There was more between his sixteenth birthday in battle and the redrafting as a conscientious objector in Korea.
Of course there was Dachau. The SS guards that had the running of the place had vacated a couple of days before the American’s arrived and left the camp in the care of regular soldiers who had less culpability on the grand continuum of culpability. He talked about being so angry. They chased any soldier that ran and killed him. He talked about chasing an officer through a farm and unloading more bullets into the man than was strictly necessary.
He also talked about stopping a fellow American soldier from forcing an old German hause-frau into a blow job. He talked about digging out latrines.
The much-glorified WWII, and it was gruesome, brutal, dehumanizing… words are really kind of stupid when there’s the smell to contend with.

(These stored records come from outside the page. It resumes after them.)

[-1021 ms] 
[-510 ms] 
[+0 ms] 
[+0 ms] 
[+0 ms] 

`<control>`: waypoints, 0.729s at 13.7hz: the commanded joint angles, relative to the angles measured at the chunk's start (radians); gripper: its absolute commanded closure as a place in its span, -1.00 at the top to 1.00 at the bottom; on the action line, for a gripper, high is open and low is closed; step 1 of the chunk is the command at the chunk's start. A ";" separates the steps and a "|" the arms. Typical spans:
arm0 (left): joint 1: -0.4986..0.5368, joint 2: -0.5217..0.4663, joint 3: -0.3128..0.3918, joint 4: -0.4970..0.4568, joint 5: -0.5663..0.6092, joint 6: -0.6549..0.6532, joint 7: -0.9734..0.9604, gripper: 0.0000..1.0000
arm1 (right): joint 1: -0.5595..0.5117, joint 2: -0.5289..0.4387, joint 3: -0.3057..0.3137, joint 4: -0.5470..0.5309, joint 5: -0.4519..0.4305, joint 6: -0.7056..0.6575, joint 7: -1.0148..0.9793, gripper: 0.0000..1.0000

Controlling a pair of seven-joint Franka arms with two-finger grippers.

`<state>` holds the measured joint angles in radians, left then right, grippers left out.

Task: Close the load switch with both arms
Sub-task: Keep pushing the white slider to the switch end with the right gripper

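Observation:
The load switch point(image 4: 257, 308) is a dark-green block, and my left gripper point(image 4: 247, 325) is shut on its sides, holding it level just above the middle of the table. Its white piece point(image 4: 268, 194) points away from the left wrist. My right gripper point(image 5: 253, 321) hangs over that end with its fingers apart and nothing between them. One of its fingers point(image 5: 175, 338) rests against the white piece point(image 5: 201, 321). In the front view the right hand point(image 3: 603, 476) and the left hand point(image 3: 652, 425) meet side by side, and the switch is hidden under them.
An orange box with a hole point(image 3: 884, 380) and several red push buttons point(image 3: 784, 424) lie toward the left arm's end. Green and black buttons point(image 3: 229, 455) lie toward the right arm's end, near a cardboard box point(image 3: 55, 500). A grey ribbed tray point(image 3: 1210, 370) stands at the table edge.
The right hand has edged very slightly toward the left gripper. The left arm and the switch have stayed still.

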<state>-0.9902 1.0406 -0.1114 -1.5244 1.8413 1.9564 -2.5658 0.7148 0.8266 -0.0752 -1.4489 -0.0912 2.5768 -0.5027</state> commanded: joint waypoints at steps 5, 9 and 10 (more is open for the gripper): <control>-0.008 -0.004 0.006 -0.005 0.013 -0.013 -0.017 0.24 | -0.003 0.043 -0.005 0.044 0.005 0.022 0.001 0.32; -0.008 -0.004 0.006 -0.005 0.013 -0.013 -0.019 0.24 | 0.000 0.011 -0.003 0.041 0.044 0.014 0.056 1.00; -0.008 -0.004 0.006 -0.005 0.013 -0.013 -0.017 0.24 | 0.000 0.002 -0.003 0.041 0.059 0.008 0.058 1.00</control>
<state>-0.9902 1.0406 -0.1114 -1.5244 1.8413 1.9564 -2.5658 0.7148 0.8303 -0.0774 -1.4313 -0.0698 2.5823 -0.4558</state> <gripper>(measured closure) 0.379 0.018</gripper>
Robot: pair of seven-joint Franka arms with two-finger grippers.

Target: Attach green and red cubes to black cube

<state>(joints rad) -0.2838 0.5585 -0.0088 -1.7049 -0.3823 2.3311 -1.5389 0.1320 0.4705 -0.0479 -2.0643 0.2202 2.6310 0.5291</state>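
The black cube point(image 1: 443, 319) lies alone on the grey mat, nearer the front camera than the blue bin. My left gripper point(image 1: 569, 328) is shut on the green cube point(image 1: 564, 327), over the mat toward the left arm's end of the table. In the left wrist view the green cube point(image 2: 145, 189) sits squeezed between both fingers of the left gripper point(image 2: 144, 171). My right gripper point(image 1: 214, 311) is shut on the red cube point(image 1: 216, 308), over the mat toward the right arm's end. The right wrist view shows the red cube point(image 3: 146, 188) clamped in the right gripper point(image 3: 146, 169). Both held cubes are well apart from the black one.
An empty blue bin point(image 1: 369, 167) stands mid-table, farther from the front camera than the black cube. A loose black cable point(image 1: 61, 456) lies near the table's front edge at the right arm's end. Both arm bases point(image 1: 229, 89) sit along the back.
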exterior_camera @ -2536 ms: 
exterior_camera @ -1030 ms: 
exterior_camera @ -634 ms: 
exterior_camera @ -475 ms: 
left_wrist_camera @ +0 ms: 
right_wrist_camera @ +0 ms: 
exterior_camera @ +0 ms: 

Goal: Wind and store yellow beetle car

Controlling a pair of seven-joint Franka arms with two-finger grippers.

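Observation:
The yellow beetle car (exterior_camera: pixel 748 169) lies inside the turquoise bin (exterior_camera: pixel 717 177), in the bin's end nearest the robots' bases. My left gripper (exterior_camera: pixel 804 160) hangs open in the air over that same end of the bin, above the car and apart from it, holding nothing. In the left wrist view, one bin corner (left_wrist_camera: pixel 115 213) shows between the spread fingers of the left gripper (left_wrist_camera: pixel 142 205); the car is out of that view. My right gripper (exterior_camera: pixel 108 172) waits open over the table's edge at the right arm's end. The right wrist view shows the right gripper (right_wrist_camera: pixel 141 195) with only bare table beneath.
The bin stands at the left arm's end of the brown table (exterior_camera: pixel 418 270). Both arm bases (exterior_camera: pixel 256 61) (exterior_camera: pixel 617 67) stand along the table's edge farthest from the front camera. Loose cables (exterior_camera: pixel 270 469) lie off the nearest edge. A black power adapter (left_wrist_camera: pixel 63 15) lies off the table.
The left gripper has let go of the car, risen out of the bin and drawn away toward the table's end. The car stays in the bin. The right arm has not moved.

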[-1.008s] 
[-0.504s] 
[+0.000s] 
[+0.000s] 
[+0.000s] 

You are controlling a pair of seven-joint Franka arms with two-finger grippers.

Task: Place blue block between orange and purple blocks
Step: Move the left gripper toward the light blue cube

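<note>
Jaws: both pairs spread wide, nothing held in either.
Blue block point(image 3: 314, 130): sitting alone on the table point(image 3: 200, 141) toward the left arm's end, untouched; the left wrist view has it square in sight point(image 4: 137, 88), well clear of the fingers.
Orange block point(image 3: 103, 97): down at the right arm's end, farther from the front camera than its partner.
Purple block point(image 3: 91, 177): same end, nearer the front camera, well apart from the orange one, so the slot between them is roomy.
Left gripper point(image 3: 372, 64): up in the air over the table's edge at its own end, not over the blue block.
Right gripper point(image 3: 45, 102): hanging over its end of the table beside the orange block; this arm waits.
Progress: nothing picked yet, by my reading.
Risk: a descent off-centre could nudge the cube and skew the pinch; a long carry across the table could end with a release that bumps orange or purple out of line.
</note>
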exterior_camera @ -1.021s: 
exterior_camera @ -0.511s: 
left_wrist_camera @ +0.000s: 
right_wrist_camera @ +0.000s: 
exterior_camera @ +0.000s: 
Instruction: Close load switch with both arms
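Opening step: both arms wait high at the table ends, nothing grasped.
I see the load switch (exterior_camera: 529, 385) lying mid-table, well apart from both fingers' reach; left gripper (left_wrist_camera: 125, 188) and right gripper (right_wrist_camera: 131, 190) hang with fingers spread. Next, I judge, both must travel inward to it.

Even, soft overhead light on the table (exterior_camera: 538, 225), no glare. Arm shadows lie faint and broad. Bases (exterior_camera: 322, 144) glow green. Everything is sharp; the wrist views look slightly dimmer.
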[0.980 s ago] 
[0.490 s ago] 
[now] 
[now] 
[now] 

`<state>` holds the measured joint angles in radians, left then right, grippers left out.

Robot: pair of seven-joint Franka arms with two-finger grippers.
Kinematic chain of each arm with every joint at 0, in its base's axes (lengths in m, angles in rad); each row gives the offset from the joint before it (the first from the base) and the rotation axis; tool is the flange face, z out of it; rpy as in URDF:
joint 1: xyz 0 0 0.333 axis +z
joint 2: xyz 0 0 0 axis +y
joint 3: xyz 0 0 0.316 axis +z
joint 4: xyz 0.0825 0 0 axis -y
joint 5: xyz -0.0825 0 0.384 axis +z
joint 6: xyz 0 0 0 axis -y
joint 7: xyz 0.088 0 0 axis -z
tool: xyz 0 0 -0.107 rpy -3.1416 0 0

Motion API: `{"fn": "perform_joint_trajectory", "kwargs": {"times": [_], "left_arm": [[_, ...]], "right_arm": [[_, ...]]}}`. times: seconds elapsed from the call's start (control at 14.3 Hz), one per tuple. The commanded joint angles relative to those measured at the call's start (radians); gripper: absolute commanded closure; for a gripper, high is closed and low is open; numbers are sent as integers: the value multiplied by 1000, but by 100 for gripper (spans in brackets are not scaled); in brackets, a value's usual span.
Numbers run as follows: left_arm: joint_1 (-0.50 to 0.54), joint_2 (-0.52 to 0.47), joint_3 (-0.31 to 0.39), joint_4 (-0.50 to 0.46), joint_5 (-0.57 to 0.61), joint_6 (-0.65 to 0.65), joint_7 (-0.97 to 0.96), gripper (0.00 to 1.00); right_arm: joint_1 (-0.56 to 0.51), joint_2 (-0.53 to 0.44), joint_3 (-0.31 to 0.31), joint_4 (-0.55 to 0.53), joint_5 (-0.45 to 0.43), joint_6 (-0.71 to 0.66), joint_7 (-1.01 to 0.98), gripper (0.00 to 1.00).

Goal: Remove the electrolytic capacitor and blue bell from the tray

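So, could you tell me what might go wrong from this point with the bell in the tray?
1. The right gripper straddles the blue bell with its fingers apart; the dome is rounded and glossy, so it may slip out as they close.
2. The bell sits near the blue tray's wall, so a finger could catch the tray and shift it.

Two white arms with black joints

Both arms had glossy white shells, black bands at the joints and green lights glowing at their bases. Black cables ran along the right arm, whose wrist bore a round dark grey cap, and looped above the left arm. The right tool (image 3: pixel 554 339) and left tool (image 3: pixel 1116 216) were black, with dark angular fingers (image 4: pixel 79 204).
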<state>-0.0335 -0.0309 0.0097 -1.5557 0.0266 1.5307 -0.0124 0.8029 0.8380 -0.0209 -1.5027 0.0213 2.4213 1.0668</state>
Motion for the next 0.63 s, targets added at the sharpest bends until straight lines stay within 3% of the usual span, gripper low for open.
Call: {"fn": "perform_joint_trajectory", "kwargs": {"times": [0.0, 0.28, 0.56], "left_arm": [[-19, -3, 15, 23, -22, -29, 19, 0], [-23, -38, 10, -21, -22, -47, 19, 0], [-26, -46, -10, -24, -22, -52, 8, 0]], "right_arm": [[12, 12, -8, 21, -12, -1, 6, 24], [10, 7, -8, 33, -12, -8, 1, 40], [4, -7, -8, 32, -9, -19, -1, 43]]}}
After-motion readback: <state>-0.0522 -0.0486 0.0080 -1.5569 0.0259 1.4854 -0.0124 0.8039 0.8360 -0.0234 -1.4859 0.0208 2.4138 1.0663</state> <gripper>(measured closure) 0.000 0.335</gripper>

Maybe it’s easy to have compassion when you aren’t the one that has to live with it. When you aren’t the son or daughter looking at the train wreck of a childhood and all the ways that it could have been other than what it was. PTSD is a lot harder up close and personal than it is when it comes on the news. And maybe my Uncle should have been a better human. I’ll give you all of that.
But trying to speak at his funeral, what I wanted everyone to understand was that we made him what he was. A collective burden for a hundred small decisions about who we vote for and what we buy and what we tolerate and all of our minuscule cowardices. His failures as a father and a husband were the currency we spent for defeating Hitler, and we spend more of the same every day in Afghanistan and anywhere else we get involved or don’t get involved. I’m not saying that we should do nothing. I’m not saying it wasn’t worth defeating Hitler. I’m saying that my uncle’s ability to be a good father and husband was the price we all paid for it. And the price for him was even bigger.
And the tragic romantic in me finds it impossible to condemn him for the fractures in his character. Any bone will break under that kind of a burden. He got through it. He tried. He lived. Yes, with a psychological handicap, but he still lived. He carried the smell with him to the grave. And I have a huge level of respect for my Aunt who stayed. I’m sure she wasn’t an easy mother to have. I’m sure there was little good about their collective experience as a family. It cost her too, this staying business. I don’t know if it was love or sheer orneriness – it runs in the family, orneriness – but she stayed. He was never a homeless vet and that’s not thanks to the VA or the American Legion, it’s because she held it together while he fell apart.
I don’t romanticize their union. I don’t romanticize any of it. I’ve never been thrown down the stairs; I have no idea what it is to live with physical abuse.
All I know that these truths are equal: No one should have to live with abuse. No one should have to dream of Dachau and wake up alone. And however you live between those two truths is bound to be ugly and imperfect.
All I know is that I have a huge respect for my Aunt Norma for staying, and immeasurable compassion for my Uncle Roland for living with things that are too big for one person and yet still must be carried alone.
Somehow, I think my funeral address (given almost seven years ago now) failed to get that across.